Activity
Retype the listing below exactly, pictures removed.

Exercise data
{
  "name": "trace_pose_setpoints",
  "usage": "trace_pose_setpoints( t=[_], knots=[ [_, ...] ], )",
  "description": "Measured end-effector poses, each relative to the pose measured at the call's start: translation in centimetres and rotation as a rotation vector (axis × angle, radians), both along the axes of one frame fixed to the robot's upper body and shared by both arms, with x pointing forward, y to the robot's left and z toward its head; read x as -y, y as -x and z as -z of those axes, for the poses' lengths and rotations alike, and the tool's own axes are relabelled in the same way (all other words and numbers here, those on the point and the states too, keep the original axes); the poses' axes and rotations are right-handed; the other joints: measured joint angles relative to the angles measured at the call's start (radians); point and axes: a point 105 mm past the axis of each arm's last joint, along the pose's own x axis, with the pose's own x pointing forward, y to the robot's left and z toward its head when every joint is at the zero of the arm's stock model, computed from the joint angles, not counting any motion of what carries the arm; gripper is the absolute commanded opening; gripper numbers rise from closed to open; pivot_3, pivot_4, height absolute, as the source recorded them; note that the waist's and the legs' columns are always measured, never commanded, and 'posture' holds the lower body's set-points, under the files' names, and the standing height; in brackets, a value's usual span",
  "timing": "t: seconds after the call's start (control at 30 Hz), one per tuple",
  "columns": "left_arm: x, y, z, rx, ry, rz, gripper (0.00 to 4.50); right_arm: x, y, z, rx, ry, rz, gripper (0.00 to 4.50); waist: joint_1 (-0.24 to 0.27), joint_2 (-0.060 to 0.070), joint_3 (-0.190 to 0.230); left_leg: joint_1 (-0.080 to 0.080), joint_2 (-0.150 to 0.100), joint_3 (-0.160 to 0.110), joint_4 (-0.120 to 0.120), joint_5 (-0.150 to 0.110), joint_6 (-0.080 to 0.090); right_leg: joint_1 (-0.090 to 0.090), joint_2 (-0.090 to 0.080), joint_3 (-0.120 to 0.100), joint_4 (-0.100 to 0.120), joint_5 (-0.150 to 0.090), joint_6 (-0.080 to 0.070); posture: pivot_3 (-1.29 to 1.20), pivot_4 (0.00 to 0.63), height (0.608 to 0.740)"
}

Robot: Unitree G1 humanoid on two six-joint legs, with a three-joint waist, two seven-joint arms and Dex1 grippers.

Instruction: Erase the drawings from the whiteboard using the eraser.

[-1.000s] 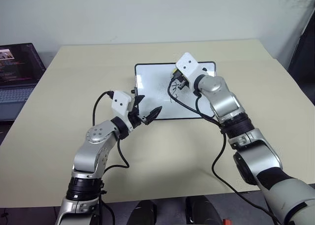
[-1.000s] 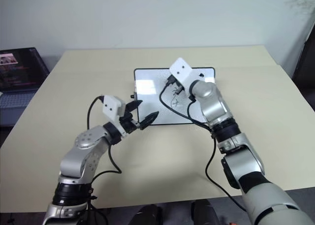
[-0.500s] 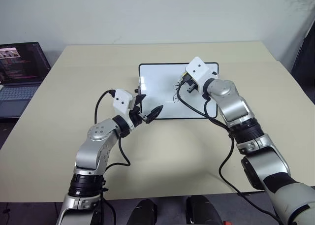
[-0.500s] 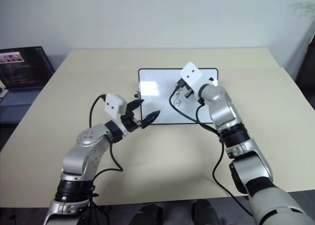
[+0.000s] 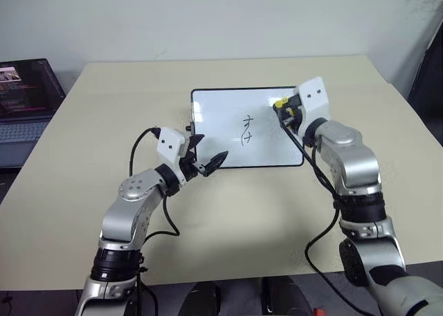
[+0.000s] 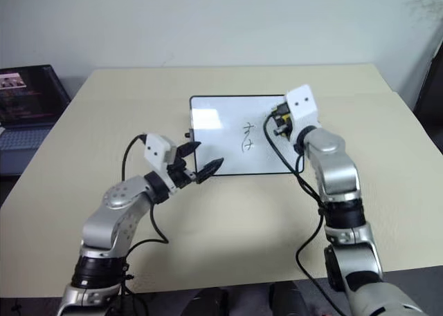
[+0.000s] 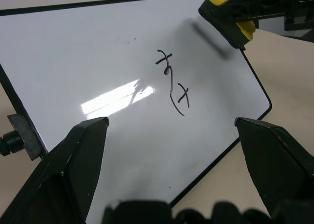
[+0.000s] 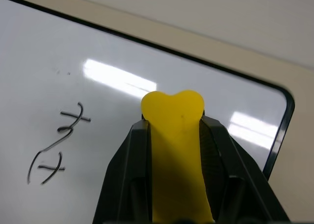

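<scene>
We look down on a pale beige desk [image 5: 228, 212] that runs back to a plain white wall [image 5: 208, 19]; the desk top is matte and bare around the arms, with a faint seam crossing it just behind the board. The whiteboard [image 5: 221, 133] lies flat near the middle of the desk, its glossy white face catching a bright reflection near its left edge, a thin black frame around it and a small black knob on its left side. The drawings [image 5: 246, 128], a few thin black strokes in a short column, sit slightly right of the board's centre. Our right gripper [image 5: 285, 110] is over the board's right edge, its fingers closed on the eraser [image 8: 175, 150], a yellow block whose tip sticks out past the fingertips; in the left wrist view the eraser casts a soft shadow on the board and sits to the side of the drawings, apart from them. Our left gripper [image 5: 205, 153] is at the board's lower left corner, its fingers spread wide and holding nothing. Off the desk's left side, an open laptop [image 5: 24, 95] with a dark screen rests on a lower surface.
</scene>
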Motion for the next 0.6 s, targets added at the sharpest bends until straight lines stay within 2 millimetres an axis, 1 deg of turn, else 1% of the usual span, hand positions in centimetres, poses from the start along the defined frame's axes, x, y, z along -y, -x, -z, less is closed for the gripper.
trace_pose_setpoints(
  t=[0.1,0.17,0.33,0.6],
  knots=[
    [-0.3,0.3,0.0,0.002,0.001,-0.022,4.5,0.1,1.1,1.2,-0.038,-0.041,0.018,0.98,0.0,0.0,0.0,0.0,0.0,0.0,0.0,0.0,0.0,0.0,0.0,0.0,0.001,0.0,0.0,0.0,0.15,0.74],
    [-0.3,0.5,0.0,0.0,0.0,-0.03,4.5,0.1,1.5,1.6,-0.051,-0.053,0.032,0.98,0.001,0.0,0.0,0.0,0.0,0.0,0.0,0.0,0.0,0.0,0.0,0.0,0.002,0.0,0.0,0.0,0.15,0.74],
    [-0.5,0.6,0.2,-0.014,0.004,-0.044,4.5,0.5,2.0,1.5,-0.056,-0.083,0.069,0.98,0.001,0.0,0.0,0.001,0.0,0.0,0.001,0.0,0.0,0.001,0.001,0.0,0.002,0.0,0.0,0.0,0.15,0.74],
    [-0.6,0.6,0.2,-0.019,0.002,-0.04,4.5,0.7,2.0,1.5,-0.062,-0.084,0.082,0.98,0.001,0.0,0.0,0.001,0.0,0.0,0.001,0.0,0.0,0.001,0.001,0.0,0.001,0.0,0.0,0.0,0.15,0.74]
  ],
)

Written response
{
  "name": "trace_pose_setpoints",
  "usage": "trace_pose_setpoints( t=[_], knots=[ [_, ...] ], )",
  "description": "Measured end-effector poses, each relative to the pose measured at the call's start: translation in centimetres and rotation as a rotation vector (axis × angle, radians), both along the axes of one frame fixed to the robot's upper body and shared by both arms, with x pointing forward, y to the robot's left and z toward its head; read x as -y, y as -x and z as -z of those axes, for the poses' lengths and rotations alike, and the tool's own axes are relabelled in the same way (all other words and numbers here, those on the point and the states too, keep the original axes); the poses' axes and rotations are right-handed; the other joints: measured joint angles relative to the angles measured at the call's start (radians); point and axes: a point 105 mm past the axis of each arm's last joint, along the pose's own x axis, with the pose's own x pointing forward, y to the robot's left and z toward its head when every joint is at the zero of the arm's stock model, computed from the joint angles, not counting any motion of what carries the arm; gripper is the absolute commanded opening; gripper numbers rise from closed to open; pivot_3, pivot_4, height absolute, as the source recorded them; note that the waist's and the legs' columns are always measured, never commanded, and 'posture' holds the lower body's set-points, under the files' names, and the standing height; in brackets, a value's usual span",
  "timing": "t: seconds after the call's start (control at 30 Hz), one per tuple",
  "columns": "left_arm: x, y, z, rx, ry, rz, gripper (0.00 to 4.50); right_arm: x, y, z, rx, ry, rz, gripper (0.00 to 4.50); waist: joint_1 (-0.24 to 0.27), joint_2 (-0.060 to 0.070), joint_3 (-0.190 to 0.230); left_leg: joint_1 (-0.080 to 0.080), joint_2 (-0.150 to 0.100), joint_3 (-0.160 to 0.110), joint_4 (-0.120 to 0.120), joint_5 (-0.150 to 0.110), joint_6 (-0.080 to 0.090); right_leg: joint_1 (-0.090 to 0.090), joint_2 (-0.090 to 0.080), joint_3 (-0.120 to 0.100), joint_4 (-0.100 to 0.120), joint_5 (-0.150 to 0.090), joint_6 (-0.080 to 0.070); posture: pivot_3 (-1.29 to 1.20), pivot_4 (0.00 to 0.63), height (0.608 to 0.740)"
}

Robot: Unitree G1 humanoid on two six-joint legs, with a three-joint waist, two seven-joint arms and Dex1 grippers.

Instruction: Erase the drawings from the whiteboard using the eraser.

[-1.000s] 
[-1.000s] 
[-0.500s] 
[-0.500s] 
[+0.000s] 
[+0.000s] 
[+0.000s] 
[+0.000s] 

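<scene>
We look down on a pale beige desk [image 5: 228, 212] that runs back to a plain white wall [image 5: 208, 19]; the desk top is matte and bare around the arms, with a faint seam crossing it just behind the board. The whiteboard [image 5: 221, 133] lies flat near the middle of the desk, its glossy white face catching a bright reflection near its left edge, a thin black frame around it and a small black knob on its left side. The drawings [image 5: 246, 128], a few thin black strokes in a short column, sit slightly right of the board's centre. Our right gripper [image 5: 285, 110] is over the board's right edge, its fingers closed on the eraser [image 8: 175, 150], a yellow block whose tip sticks out past the fingertips; in the left wrist view the eraser casts a soft shadow on the board and sits to the side of the drawings, apart from them. Our left gripper [image 5: 205, 153] is at the board's lower left corner, its fingers spread wide and holding nothing. Off the desk's left side, an open laptop [image 5: 24, 95] with a dark screen rests on a lower surface.
</scene>
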Motion for the next 0.6 s, targets added at the sharpest bends until straight lines stay within 2 millimetres an axis, 1 deg of turn, else 1% of the usual span, hand positions in centimetres, poses from the start along the defined frame's axes, x, y, z along -y, -x, -z, less is closed for the gripper.
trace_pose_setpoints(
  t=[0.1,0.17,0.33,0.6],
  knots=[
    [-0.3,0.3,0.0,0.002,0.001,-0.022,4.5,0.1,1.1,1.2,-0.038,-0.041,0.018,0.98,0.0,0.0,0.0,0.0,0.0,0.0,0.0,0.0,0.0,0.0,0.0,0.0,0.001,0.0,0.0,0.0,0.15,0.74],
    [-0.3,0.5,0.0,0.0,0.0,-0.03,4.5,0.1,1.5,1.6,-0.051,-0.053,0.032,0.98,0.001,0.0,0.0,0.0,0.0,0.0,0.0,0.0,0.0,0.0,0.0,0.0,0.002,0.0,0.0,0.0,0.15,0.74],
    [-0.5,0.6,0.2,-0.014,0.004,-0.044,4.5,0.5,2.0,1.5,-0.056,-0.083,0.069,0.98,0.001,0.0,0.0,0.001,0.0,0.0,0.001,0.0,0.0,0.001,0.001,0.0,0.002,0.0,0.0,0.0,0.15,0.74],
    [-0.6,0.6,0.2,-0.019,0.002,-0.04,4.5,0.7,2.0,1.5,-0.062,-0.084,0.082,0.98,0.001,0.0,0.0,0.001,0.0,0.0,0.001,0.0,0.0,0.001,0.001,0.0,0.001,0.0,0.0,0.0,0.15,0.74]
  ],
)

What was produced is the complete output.